I think these drawings reflect quite well the reality experienced there. Some volunteers, when they saw them, began to be conscious about everything around us, and which our sight, always selective, disguises in order to endure whatever the vision presents. After having walked through the pitiful streets of Calcutta, always dirty and surrounded by human misery, there comes a time when entering one of Mother Theresa’s houses is like entering an oasis of peace, cleanliness, and abundance of food.
The raw reality of a human being is hidden behind each drawing, which is why they are all are titled after the person’s name (when it was known, as many could not speak). To the left of the drawing we have the name of the house where they were cared for, and to the right, the date on which they were drawn. Some of these patients have died since then. I feel a special kind of pain for the children, one killed by tuberculosis and the other by malaria.
The drawings are not in chronological order, but according to the different houses I visited. The initial drawings are on the left side, the sketches I made in my diary to later create the final drawing.
One day, while portraying one of the patients in KALI GHAT, the house of the dying, he passed away as I was drawing his mouth. It was a heartbreaking moment I doubt I will ever forget. I got used to sketching those skeletal bodies. I learned a fair amount of anatomy, since the bones were exposed and the veins stood out clearly.
Another day, while I was shaving, I noticed that the bones of my face were as prominent as theirs and I could see the veins on my forehead throbbing. I was alarmed. I took my shirt off and saw that my ribs were shockingly visible. I took a piece of paper and a pencil and drew this self-portrait. I had been travelling for six months, I had left weighing 85 kilos, and now only 60… I had finally gotten rid of the excess weight the Western society stuffs you up with!
The day I visited PREM NIVAS, the lepers’ shelter, 15 kilometres from Calcutta, I met Yoko, a Japanese girl who also wrote and drew in a diary.

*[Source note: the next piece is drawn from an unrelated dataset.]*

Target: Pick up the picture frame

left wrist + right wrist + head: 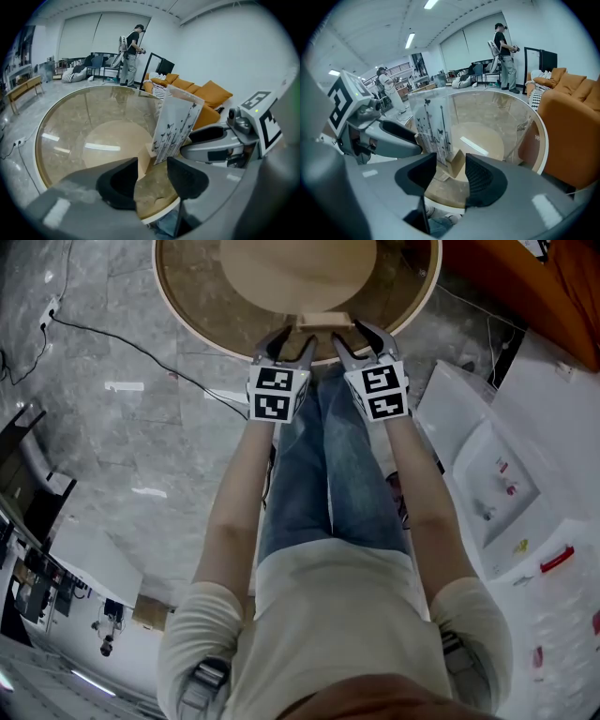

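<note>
The picture frame [324, 322] stands upright near the near edge of the round glass table [191, 313], showing only its thin wooden top edge in the head view. The left gripper view shows it as a white panel with black butterfly prints [176, 126] on a wooden stand, just beyond the jaws. The right gripper view shows the same picture frame [433, 127]. My left gripper [289, 346] is at the frame's left and my right gripper [360, 342] at its right, both at the table's rim. Both are open, and neither left gripper [152, 176] nor right gripper [451, 174] has anything between its pads.
Under the glass sits a beige round base [298, 270]. An orange sofa [521, 285] stands to the right, white bins [497, 474] beside my right arm. A black cable [122, 341] runs over the marble floor. A person [131, 54] stands far off.
</note>
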`<action>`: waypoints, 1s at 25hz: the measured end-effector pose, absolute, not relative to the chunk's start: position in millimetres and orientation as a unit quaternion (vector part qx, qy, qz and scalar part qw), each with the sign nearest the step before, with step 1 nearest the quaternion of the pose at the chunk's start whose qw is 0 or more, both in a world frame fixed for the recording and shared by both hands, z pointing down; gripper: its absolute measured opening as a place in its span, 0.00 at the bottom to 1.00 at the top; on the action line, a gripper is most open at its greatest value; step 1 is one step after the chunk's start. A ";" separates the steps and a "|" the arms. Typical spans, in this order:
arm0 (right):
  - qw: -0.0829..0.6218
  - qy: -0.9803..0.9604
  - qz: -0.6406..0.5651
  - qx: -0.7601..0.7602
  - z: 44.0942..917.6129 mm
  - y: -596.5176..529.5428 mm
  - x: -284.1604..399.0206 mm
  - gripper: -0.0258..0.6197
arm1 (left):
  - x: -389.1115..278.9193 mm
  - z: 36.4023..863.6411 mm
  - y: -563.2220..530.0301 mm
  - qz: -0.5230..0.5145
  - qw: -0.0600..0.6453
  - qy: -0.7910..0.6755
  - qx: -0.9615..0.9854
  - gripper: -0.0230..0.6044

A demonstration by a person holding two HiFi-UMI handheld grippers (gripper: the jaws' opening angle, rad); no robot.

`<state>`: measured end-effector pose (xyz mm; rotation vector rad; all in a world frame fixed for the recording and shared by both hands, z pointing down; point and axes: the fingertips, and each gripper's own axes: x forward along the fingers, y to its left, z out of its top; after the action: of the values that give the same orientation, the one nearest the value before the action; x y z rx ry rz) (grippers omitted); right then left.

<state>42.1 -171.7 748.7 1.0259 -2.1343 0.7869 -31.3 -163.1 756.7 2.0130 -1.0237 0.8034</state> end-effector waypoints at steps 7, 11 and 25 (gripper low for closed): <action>0.316 -0.822 0.289 0.375 760.7 -176.7 33.9 0.36 | -25.6 769.5 -169.0 0.319 0.340 -0.384 0.797 0.35; 0.305 -0.823 0.288 0.384 761.0 -178.3 33.8 0.34 | -20.9 771.2 -172.4 0.317 0.329 -0.383 0.803 0.35; 0.301 -0.813 0.282 0.411 734.3 -172.9 34.6 0.32 | -19.5 746.3 -171.9 0.315 0.307 -0.395 0.807 0.35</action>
<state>34.6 -172.9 734.3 1.0902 -2.1573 0.7475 -19.5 -171.9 746.3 2.1335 -1.0450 0.8319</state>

I was fascinated by the meticulousness and preciseness of her trace, especially considering that at age 32 she was drawing for the first time. Our love for travelling and drawing led us to the inevitable: we fell in love. Her drawings are also included in the book, although she only worked in DAYA DAN, with the children.
This book intends to be an homage to all of Mother Theresa’s patients who, with nobility and dignity, not resignation, teach and give you much more than you could ever give back. Also, to all the sisters I met and who devote their lives to this cause. To the volunteers who pour their heart into the work, to Marlies (from Navarra), to Julian (from Burgos), who is already hooked on Calcutta, to the travellers Carmen and Eduardo, to the mystic Oriol, to the incredible Lorraine from Australia, to Alex and the unforgettable conversations we shared…
And of course, to Yoko, the sweet Japanese girl… Because it is not every day one finds love in a leper house in Calcutta.